Detrás de ese trabajo está Francisco Flores González, mejor conocido como “Pancho Bolero”, un hombre que durante más de 35 años ha encontrado en la boleada de zapatos una forma honesta de salir adelante y servir a su comunidad.
El noble oficio que se niega a desaparecer
A sus 51 años, Pancho se ha convertido en mucho más que un bolero. Es un ejemplo de perseverancia para quienes lo conocen. Desde pequeño utiliza silla de ruedas debido a las secuelas de la poliomielitis, pero nunca permitió que esa condición limitara sus ganas de trabajar.
Yo decía que no estaba para eso, que mis papás me iban a mantener siempre”, recuerda.
Más de tres décadas manteniendo la tradición
Comenzó a los 14 años, motivado por amigos que ya se dedicaban al oficio. Lo que inició como una oportunidad para ganar unos pesos terminó transformándose en una profesión que le permitió formar una familia y construir una vida basada en el esfuerzo.
Durante décadas recorrió las calles de la sindicatura con su cajón de bolear, visitando comercios y atendiendo clientes. Hoy, cuando el uso de tenis ha reducido la demanda y muchos boleros han desaparecido, Pancho permanece como el último representante activo de este oficio en Costa Rica.

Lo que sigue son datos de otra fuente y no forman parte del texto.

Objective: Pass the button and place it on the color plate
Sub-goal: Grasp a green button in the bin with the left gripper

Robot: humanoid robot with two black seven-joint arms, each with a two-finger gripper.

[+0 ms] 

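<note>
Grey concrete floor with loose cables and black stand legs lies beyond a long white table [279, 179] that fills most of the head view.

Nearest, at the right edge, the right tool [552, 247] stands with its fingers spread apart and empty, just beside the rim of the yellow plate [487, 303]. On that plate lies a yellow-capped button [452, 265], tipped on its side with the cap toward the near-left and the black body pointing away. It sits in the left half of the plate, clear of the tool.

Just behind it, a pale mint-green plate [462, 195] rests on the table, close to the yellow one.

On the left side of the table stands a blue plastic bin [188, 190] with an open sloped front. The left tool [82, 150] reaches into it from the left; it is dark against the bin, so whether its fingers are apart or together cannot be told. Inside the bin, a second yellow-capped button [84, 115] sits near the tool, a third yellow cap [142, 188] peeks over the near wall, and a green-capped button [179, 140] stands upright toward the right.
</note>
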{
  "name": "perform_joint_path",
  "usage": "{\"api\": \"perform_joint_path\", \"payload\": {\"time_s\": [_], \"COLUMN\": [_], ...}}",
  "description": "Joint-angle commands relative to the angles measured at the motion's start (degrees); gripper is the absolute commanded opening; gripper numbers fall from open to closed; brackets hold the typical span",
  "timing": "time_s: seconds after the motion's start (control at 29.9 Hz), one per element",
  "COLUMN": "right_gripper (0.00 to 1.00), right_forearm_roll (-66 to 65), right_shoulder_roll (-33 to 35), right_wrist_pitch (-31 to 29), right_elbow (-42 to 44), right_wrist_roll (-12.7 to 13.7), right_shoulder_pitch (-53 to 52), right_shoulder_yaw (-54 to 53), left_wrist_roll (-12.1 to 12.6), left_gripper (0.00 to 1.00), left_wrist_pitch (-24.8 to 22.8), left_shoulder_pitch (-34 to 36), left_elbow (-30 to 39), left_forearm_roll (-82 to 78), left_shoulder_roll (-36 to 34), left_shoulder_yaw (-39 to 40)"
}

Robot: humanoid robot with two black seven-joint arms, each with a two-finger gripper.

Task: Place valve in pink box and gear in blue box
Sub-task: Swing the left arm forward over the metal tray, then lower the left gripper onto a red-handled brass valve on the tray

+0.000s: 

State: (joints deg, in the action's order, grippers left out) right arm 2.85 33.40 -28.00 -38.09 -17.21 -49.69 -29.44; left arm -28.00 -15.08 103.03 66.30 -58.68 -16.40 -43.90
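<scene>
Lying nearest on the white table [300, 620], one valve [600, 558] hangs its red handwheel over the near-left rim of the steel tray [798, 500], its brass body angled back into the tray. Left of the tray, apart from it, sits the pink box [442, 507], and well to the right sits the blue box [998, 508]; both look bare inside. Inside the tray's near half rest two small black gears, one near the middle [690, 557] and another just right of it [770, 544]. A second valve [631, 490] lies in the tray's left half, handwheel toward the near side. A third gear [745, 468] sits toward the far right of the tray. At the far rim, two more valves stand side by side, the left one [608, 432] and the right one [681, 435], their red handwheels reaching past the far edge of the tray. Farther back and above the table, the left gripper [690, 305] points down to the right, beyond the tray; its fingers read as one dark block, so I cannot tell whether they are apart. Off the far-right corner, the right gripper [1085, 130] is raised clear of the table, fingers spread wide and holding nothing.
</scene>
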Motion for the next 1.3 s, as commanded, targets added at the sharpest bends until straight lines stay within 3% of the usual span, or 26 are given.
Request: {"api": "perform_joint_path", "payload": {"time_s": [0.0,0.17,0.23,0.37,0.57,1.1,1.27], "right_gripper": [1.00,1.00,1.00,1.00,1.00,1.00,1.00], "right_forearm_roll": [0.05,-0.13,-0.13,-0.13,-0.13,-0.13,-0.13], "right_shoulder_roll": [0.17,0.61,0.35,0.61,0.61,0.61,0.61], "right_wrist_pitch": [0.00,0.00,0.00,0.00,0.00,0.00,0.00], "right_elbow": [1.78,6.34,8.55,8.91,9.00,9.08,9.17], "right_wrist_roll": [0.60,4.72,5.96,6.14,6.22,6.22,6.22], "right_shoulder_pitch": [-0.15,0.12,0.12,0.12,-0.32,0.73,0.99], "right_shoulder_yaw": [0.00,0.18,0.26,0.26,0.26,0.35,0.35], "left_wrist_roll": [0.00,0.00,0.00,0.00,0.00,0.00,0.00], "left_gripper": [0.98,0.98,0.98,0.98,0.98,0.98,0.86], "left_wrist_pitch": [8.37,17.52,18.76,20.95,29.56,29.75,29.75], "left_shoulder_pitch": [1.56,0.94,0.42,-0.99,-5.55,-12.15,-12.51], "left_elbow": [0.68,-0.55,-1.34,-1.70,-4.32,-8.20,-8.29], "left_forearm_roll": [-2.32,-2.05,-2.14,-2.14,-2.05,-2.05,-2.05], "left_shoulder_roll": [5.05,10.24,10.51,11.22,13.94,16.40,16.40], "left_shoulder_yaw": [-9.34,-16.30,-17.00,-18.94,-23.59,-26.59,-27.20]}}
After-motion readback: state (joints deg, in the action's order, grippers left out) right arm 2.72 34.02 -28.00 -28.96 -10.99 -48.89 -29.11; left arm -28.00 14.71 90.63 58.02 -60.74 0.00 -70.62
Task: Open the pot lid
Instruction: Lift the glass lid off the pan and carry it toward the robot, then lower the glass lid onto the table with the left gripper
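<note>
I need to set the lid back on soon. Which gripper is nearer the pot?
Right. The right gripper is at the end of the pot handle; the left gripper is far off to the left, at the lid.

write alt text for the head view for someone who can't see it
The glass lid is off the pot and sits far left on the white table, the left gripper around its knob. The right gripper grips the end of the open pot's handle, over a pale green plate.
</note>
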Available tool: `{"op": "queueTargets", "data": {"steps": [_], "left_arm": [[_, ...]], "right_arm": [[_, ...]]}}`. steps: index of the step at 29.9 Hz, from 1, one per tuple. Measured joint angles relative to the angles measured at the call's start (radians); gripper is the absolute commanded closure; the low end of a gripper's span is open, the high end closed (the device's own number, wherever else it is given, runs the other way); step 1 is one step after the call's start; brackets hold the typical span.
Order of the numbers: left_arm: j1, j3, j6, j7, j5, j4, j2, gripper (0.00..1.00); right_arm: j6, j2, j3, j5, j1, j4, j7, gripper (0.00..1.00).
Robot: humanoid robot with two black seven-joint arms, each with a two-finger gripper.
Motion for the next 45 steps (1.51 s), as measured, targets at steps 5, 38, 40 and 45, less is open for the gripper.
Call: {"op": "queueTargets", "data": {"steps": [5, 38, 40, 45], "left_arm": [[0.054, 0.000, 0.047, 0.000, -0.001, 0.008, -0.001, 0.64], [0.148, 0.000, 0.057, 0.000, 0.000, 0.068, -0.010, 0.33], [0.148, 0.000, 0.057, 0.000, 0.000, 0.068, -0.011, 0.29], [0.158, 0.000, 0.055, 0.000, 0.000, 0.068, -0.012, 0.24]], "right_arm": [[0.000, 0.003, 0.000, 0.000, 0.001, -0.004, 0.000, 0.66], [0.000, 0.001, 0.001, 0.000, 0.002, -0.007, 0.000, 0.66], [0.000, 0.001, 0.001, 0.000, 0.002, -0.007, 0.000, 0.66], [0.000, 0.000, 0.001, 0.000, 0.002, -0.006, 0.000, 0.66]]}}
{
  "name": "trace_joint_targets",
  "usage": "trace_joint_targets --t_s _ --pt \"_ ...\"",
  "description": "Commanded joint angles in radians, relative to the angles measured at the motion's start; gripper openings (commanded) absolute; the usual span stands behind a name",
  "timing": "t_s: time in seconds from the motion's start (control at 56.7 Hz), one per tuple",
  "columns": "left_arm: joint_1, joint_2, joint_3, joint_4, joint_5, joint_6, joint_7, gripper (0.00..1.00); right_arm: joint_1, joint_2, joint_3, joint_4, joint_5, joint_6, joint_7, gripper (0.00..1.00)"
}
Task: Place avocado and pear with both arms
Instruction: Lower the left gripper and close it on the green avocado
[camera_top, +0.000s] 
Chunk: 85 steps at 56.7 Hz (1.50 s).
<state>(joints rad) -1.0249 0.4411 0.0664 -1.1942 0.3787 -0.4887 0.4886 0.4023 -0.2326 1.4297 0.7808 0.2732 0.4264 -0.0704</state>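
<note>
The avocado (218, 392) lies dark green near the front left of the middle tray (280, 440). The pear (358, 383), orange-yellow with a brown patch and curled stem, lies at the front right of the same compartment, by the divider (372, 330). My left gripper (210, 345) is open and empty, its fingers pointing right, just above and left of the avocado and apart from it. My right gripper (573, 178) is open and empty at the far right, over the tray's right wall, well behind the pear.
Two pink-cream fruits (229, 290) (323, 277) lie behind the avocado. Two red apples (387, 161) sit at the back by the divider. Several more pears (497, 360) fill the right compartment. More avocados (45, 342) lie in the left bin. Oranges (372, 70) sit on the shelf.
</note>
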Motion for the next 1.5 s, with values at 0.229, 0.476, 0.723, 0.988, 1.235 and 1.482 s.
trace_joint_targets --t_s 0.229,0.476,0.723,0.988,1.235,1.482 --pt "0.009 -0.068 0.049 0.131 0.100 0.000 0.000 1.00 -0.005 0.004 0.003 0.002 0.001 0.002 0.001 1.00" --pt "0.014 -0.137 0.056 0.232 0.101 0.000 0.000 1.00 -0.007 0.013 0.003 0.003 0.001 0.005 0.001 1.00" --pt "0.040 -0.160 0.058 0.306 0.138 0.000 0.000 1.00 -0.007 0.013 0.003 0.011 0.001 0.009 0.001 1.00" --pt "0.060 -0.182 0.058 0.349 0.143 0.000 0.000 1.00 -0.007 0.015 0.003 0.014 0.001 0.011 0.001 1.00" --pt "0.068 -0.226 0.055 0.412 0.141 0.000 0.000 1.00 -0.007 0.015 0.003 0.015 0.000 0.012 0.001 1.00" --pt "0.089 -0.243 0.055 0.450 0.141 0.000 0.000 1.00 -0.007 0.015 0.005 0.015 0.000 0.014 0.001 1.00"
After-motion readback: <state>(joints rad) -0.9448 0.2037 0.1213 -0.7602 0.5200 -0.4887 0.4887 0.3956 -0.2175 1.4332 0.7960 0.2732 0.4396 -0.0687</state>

Me dicen: ‘¿Está ahí, Pancho Bolero?’ y ya saben dónde encontrarme”, comenta.
Resistencia y resiliencia en el noble oficio del bolero
Lejos de desanimarse, continúa trabajando todos los días. Además de lustrar zapatos, ofrece reparación de calzado y vende diversos artículos para complementar sus ingresos.
Su mayor orgullo, asegura, es su familia. Su esposa Evangelina y sus hijos lo acompañan y apoyan en cada etapa de esta historia de trabajo y constancia.
Con una sonrisa amable y la misma voluntad de siempre, Pancho sigue ocupando su lugar en el mercado. Ahí, entre cepillos, cremas y recuerdos, mantiene viva una tradición que forma parte de la identidad de Costa Rica y demuestra que la verdadera fortaleza nace de la perseverancia.